Coastal erosion and protection talk

Professor Bob Kirk explains erosion processes at a U3A talk. Photo: Ina Holst

Professor Bob Kirk explains erosion processes at a U3A talk. Photo: Ina Holst

It was standing room only at talk organised by U3A about coastal erosion and coastal protection on Monday.
The speaker, Bob Kirk, Emeritus Professor in the Department of Geography at the University of Canterbury, is a specialist in physical coastal science and management, and was elected onto the Canterbury Regional Council (Environment Canterbury) in 2004 and 2007. His academic and applied research includes processes and management of lake shores and ocean coasts, with a particular focus on shore platforms and mixed sand and gravel beach systems and lagoons.
The professor discussed the effects of different land uses on the coast, various forms of erosion, and coastal structures that failed to provide protection from or enhanced inundation and erosion.
He defined erosion generally as the “net landward retreat of stated coastal contours with or without net loss of sediments,” and said that it affected perhaps as much as half of New Zealand coasts. Today, long-term erosion is a problem occurring on most coasts around the world, due to natural processes as well as human uses and intervention with natural processes.
He said that erosion was always an expression of an imbalance and required careful analysis of a particular coastal system and knowledge of land-forming processes and human uses prior to selecting appropriate protection measures.
“Erosion is always the expression of a sediment deficit budget,” he said. By shifting material around, the coastal system tried to make up the deficit and to recreate a balance.
“We are dealing with a dynamic system. It is never static, with constant gains and losses of material. If the losses exceed the gains then the system is in deficit and the shoreline erodes. It is like a household account and we have to investigate what the state of balance is and where are the boundaries to that system?

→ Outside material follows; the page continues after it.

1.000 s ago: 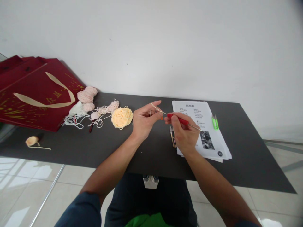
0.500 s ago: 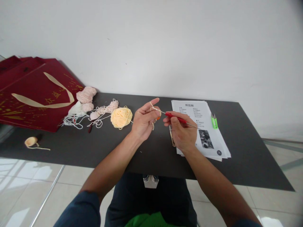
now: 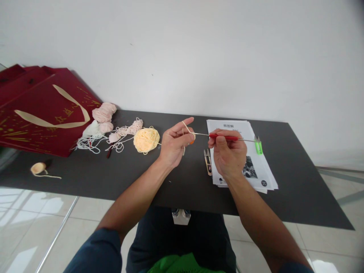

We need to look at flows of material across those boundaries and where is the input?”
Professor Kirk called coastal protection a “bit of a misnomer” because the concern was primarily with the protection of assets such as roads, real estate and other structures threatened by inundation and scouring instead of protecting the foreshore. Yet, healthy foreshores, and especially dune systems, act as buffers to the highly variable and continual energies of wind by adapting to the most favourable shapes to recreate balance. They should not, however, be regarded as “an insurance for asset protection” said the professor.
“The foreshore dune is the active part of the beach system to be eroded in times of storm, and the shock absorber in the system. If we remove it or replace it with roads and houses, these become the shock absorbers.”
The role of the foreshore dunes was toprovide a barrier to inundation and dump sand into the waves to offset potential storm energy, he continued, and to substitute natural foreshore with poles and car tyres, sand-filled oil drums or trip walls and rock revetments was ineffective, ugly and often expensive and “commonly results in the structures becoming the coastlines.”
According to a handout he provided, successful protection work needs to fulfil all of the following six rules: adequate toe protection of any structure so it will not be undermined; securing both ends of the works against flanking; check for foundation conditions, as soft foundation material may adversely affect structures; use of material heavy and dense enough so it will not move individual pieces of the protection works; building structures high enough to avoid overtopping; and making sure that cavities between layers of protection material are small enough so that underlying material is not washed out by the waves.
Having imparted all the best advice, however, Professor Kirk concluded that the best protection measure consisted of not intruding on the active part of the beach in the first place.